TASK INSTRUCTIONS
Among the records below, how many lines contain "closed"? State the number and nothing more.

[Stored dataset items]
========

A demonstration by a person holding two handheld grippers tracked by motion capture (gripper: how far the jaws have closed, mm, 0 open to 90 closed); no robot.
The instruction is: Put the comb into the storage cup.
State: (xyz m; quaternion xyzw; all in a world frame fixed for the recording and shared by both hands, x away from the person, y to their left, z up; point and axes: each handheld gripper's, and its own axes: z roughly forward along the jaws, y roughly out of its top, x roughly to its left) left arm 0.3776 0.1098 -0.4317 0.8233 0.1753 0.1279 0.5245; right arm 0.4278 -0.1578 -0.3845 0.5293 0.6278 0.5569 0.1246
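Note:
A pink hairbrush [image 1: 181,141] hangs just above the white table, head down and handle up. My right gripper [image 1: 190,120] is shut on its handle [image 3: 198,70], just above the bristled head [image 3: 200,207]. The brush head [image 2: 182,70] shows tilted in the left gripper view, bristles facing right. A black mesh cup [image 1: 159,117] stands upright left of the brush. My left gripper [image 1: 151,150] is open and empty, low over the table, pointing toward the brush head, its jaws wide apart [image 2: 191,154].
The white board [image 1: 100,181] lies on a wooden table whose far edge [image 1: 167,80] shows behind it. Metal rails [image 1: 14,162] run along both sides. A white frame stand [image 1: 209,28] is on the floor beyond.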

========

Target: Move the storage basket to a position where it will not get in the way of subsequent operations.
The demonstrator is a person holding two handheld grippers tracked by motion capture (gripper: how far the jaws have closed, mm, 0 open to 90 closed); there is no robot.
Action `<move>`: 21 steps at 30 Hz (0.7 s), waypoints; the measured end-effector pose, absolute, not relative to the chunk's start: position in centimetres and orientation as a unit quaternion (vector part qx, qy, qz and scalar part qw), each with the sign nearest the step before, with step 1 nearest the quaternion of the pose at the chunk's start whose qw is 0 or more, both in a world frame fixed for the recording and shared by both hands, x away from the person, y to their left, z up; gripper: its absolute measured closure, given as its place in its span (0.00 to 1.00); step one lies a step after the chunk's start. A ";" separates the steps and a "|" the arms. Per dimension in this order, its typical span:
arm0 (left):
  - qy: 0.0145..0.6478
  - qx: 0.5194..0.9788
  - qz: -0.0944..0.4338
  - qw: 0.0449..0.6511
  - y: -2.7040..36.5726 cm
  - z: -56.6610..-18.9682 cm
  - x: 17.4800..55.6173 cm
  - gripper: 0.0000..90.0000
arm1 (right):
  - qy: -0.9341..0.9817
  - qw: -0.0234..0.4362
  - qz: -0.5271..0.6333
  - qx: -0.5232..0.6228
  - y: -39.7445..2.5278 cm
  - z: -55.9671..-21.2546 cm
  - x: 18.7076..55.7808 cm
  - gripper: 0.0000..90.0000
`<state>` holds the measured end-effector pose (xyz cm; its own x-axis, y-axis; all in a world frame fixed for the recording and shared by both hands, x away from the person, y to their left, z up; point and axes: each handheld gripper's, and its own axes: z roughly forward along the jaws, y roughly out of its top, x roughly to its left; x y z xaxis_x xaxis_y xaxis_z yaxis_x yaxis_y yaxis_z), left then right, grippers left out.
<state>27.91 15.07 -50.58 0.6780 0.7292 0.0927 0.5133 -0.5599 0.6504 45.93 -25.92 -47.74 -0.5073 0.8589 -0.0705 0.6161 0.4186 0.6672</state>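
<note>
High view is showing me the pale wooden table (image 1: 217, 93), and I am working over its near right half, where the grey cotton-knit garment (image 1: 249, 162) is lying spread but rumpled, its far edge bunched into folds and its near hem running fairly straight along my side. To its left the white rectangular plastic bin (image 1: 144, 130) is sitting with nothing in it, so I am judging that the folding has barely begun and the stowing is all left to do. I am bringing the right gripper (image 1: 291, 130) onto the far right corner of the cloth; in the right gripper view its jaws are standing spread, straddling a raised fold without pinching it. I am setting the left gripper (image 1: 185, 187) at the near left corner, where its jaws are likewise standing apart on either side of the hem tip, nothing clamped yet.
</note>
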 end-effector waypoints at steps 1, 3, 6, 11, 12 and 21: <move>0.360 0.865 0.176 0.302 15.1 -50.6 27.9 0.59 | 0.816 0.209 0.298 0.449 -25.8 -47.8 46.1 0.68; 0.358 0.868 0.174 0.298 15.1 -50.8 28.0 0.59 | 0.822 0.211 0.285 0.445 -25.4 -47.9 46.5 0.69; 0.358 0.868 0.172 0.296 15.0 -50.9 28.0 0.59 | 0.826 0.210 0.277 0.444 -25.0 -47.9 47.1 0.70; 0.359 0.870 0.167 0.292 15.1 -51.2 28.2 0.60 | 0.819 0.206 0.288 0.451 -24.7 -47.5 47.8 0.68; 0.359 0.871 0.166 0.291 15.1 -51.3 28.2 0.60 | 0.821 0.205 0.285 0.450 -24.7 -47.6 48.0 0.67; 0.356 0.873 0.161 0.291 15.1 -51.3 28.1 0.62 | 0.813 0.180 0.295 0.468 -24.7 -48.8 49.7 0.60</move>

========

ANSWER TO THIS TASK
2